Your answer should consist of each line from the data below that contains "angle".

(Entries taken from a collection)
=====

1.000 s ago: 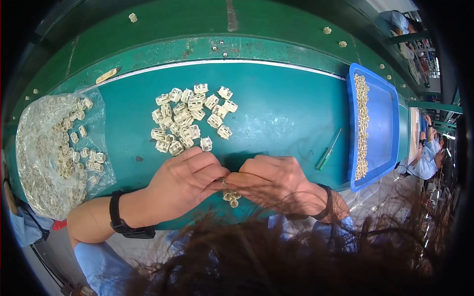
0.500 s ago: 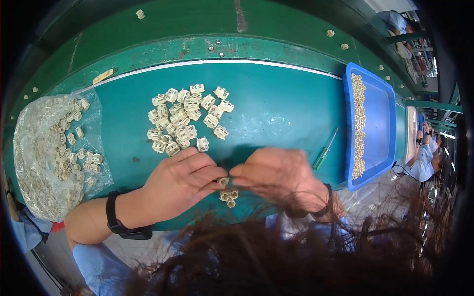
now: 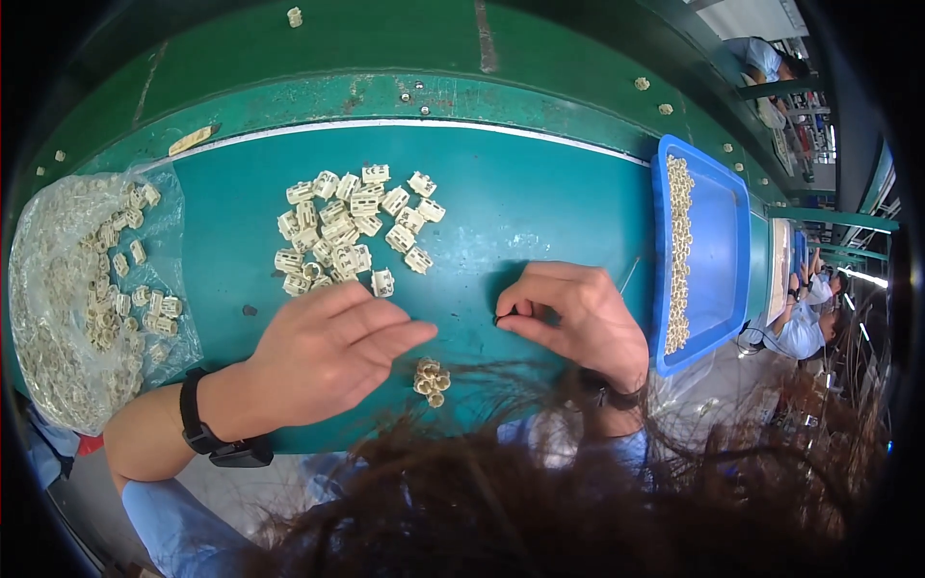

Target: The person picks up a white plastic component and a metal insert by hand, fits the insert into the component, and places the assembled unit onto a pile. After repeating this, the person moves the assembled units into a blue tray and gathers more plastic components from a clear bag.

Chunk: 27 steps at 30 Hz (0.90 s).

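My left hand (image 3: 332, 347) is over the green mat (image 3: 540, 183), its fingers stretched out and no part visible in them. Just below its fingertips stands a small cluster of cream plastic ring-shaped parts (image 3: 431, 380), their round openings facing up. My right hand (image 3: 583, 323) is closed in a pinch, thumb against forefinger, on a small dark piece (image 3: 500, 320) too small to identify. Beyond my left hand lies a loose pile of cream slotted plastic parts (image 3: 337, 226).
A clear plastic bag (image 3: 72, 308) full of cream parts lies at the left. On the right, a blue tray (image 3: 708, 352) holds a column of them along its left side. A screwdriver shaft (image 3: 630, 275) shows beyond my right hand. Stray parts (image 3: 294, 17) dot the far green surface.
The cream part that my left fingers held has left them, and the cluster looks larger. My hands have drawn apart, and a dark piece now shows in my right fingertips.
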Available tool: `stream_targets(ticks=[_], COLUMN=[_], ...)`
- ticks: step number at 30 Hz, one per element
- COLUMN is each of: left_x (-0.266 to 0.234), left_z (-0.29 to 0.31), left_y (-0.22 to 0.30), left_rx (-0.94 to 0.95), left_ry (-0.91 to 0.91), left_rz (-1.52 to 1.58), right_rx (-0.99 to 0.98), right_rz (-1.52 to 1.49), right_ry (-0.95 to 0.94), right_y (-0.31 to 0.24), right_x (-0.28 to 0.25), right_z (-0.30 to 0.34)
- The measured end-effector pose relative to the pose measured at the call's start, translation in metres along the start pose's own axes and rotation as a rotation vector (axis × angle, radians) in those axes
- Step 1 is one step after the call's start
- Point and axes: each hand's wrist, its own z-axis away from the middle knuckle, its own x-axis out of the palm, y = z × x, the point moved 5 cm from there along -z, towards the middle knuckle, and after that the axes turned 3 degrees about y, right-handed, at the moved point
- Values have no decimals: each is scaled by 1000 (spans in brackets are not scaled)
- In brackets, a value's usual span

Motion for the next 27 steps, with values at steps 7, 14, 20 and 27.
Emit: stream_targets(ticks=[7, 14, 20, 27], left_x=[-14, -10, -12, -12], left_z=[-8, -1, -2, -2], left_y=[0, -6, -5, -4], left_rx=[-20, -55, -67, -15], left_ry=[215, 141, 111, 105], left_rz=[-400, -469, -468, -425], right_rx=[38, 53, -41, 100], right_rz=[-120, -249, -224, -186], right_ry=[-58, -55, -32, -27], right_y=[-1, -4, -5, -8], right_x=[2, 8, 18, 8], right_z=[0, -2, -3, -3])
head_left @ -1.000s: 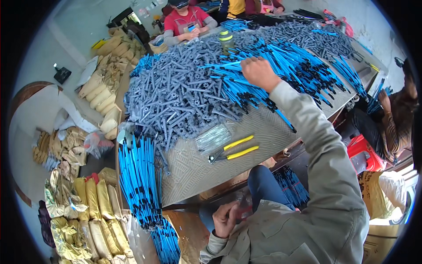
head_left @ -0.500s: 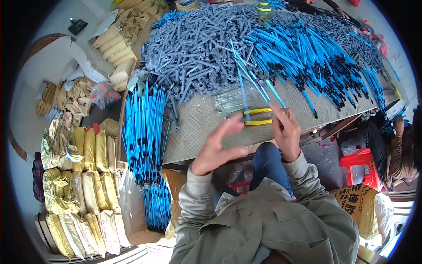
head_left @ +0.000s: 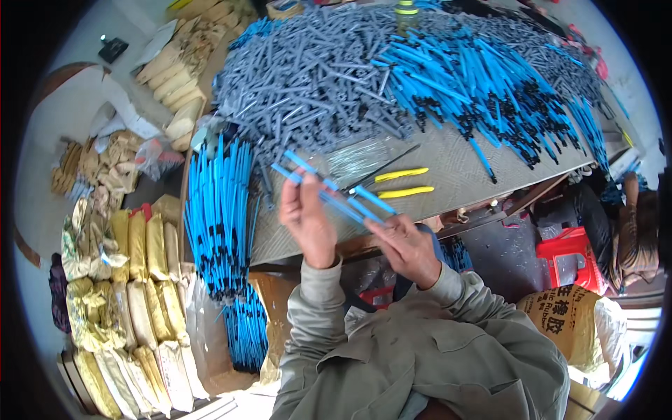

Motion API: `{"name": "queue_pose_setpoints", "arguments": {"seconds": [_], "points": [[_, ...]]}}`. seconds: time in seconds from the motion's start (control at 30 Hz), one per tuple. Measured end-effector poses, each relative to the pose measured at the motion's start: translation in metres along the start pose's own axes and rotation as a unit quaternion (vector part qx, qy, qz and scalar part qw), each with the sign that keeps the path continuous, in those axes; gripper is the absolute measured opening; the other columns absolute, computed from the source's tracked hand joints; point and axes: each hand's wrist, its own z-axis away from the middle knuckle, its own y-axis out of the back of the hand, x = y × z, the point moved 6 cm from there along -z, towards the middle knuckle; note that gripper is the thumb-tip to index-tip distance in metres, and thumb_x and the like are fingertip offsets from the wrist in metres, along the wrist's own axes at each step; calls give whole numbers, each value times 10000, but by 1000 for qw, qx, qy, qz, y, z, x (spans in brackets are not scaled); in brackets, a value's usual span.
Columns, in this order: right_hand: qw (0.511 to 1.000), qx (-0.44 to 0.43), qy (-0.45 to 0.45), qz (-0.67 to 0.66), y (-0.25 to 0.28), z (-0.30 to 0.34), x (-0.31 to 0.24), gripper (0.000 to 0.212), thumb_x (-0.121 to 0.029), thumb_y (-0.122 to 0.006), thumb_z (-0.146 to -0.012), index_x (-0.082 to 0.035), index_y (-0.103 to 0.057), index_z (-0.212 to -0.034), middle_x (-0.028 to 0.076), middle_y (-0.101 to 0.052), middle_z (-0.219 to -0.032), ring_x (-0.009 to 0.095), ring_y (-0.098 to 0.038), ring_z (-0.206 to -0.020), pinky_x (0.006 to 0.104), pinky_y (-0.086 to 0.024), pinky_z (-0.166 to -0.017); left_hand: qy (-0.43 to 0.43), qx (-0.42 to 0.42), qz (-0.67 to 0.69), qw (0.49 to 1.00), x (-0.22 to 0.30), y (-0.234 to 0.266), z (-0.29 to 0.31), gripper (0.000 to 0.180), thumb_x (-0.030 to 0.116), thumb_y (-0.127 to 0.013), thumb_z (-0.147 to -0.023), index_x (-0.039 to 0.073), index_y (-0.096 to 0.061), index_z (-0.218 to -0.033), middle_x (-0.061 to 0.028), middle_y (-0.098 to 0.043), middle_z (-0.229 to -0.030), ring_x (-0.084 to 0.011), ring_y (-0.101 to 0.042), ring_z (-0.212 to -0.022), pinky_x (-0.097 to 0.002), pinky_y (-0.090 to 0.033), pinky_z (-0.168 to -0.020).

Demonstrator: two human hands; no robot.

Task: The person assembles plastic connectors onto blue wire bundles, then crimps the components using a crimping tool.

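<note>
Several thin blue tubes (head_left: 341, 206) slant between my two hands above the table edge. My left hand (head_left: 308, 222) is closed at their far left ends, fingertips pinching them. My right hand (head_left: 407, 250) grips their other ends, thumb and fingers pressed together. Beyond the hands, a pair of pliers with yellow handles (head_left: 404, 173) lies on the table, its jaws partly hidden behind the tubes. Beside the pliers is a flat bunch of thin clear strands (head_left: 355, 162). Exactly how many tubes each hand holds is blurred.
A big heap of grey plastic tubes (head_left: 301, 84) covers the far table (head_left: 448, 161). Blue tubes with black ends (head_left: 483, 91) are piled at the right. An upright blue bundle (head_left: 218, 217) stands left. Bagged packs (head_left: 140, 294) fill the left side; a red stool (head_left: 570, 259) stands right.
My right hand has moved left and nearer with its blue tubes. My left hand, open before, has come to the tubes and closed on their ends. The view has shifted slightly.
</note>
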Motion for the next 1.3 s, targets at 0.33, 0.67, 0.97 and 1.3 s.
{"name": "queue_pose_setpoints", "arguments": {"seconds": [0.33,0.67,0.97,1.3], "points": [[921,67,1,383,125,-190,156,208,-263,-575,-815,-65,-624,-854,126,-632,-801,263,-642,-714,409,-497,-581,-13,98,16,995,68,21,22,98,116,-535,-894,48,-554,-962,40,-453,-644,-25,-386,-503,-187,-324,-435],[895,114,-40,430,133,-194,137,185,-234,-543,-823,-67,-612,-861,148,-629,-725,289,-643,-676,423,-476,-519,6,-41,203,978,83,64,38,76,123,-521,-911,84,-503,-974,10,-427,-605,-66,-376,-448,-192,-328,-391],[971,198,10,-134,102,-34,24,169,-140,-527,-881,12,-542,-808,63,-506,-617,150,-512,-501,256,-372,-460,44,58,74,995,63,26,25,193,176,-490,-927,22,-479,-1043,-122,-621,-813,-177,-569,-588,-281,-479,-537],[985,87,96,-113,46,-30,-21,87,-67,-590,-812,9,-552,-827,97,-480,-612,208,-490,-506,290,-356,-463,3,-47,40,998,58,-38,30,253,147,-496,-918,-29,-504,-1099,-128,-618,-886,-178,-606,-776,-293,-487,-706]]}}
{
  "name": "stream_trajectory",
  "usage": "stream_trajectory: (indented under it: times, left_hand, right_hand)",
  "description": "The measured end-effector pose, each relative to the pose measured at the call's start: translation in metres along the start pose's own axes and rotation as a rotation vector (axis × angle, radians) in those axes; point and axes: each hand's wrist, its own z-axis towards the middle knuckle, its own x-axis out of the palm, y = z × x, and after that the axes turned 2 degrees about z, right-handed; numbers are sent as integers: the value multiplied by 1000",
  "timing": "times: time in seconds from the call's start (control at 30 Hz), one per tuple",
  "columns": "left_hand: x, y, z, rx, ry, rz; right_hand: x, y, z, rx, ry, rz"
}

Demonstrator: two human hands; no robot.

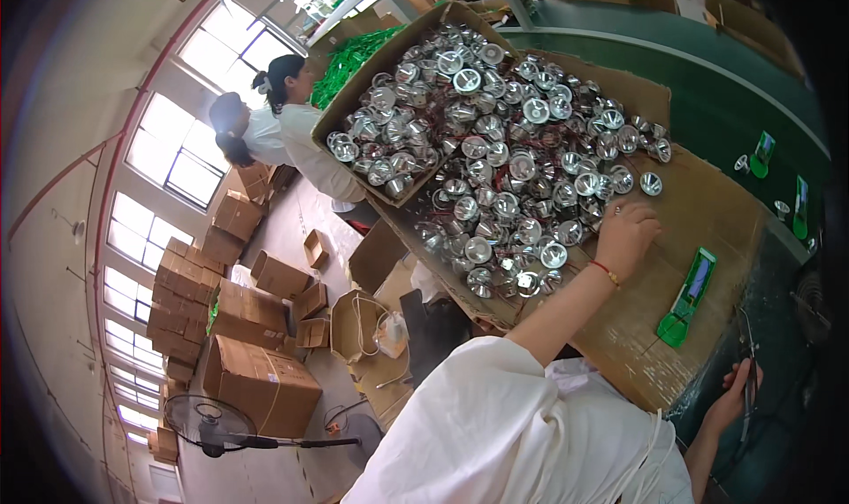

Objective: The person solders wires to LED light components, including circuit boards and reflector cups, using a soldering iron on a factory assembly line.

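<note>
Left hand [626, 232]: lies at about 3 o'clock of the frame centre, fingers curled downward onto the flat cardboard sheet [707, 212], fingertips at the edge of the heap of silver reflector cups [513, 177]. Whether a cup is pinched under the fingers cannot be told. A thin red band sits on the wrist.

Right hand [736, 396]: at about 4 o'clock, low and near the frame edge, closed around a slim dark tool [750, 389] that stands roughly upright; the tool's kind cannot be made out.

The two hands are well apart.

Silver reflector cups: many small shiny cone-shaped pieces with dark wires, piled loosely across the cardboard from 12 to 2 o'clock. A further batch fills an open cardboard box [371, 80] tilted at 12 o'clock, touching the main heap.

Green flat part [690, 296]: rectangular, with a pale window, lying on the cardboard at 4 o'clock from the left hand, near but apart from it. Similar green pieces [762, 155] rest on the dark green conveyor surface [707, 88] at 2 o'clock.

Surroundings: two other people in white tops [274, 124] at 10 o'clock; stacked brown cartons [256, 385] and a floor fan [212, 424] at 8 o'clock; boxes of green parts [354, 57] at 11 o'clock.
</note>
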Motion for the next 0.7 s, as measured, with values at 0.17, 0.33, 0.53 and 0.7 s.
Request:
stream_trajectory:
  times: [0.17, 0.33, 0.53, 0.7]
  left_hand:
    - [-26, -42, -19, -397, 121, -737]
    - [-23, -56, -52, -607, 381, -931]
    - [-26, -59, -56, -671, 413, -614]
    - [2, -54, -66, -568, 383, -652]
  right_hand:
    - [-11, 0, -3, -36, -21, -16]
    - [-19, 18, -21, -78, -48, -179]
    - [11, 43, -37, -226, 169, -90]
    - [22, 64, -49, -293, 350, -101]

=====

• Problem solution
- The measured end-effector pose relative to the pose measured at the call's start, translation in metres along the start pose's own axes and rotation as a rotation vector (axis × angle, radians) in those axes
  "description": "The measured end-effector pose, each relative to the pose measured at the call's start: translation in metres along the start pose's own axes and rotation as a rotation vector (axis × angle, radians) in those axes; point and axes: each hand's wrist, its own z-axis towards the middle knuckle, its own x-axis out of the palm, y = z × x, and after that the axes turned 2 degrees about z, right-handed; numbers are sent as integers: the value multiplied by 1000",

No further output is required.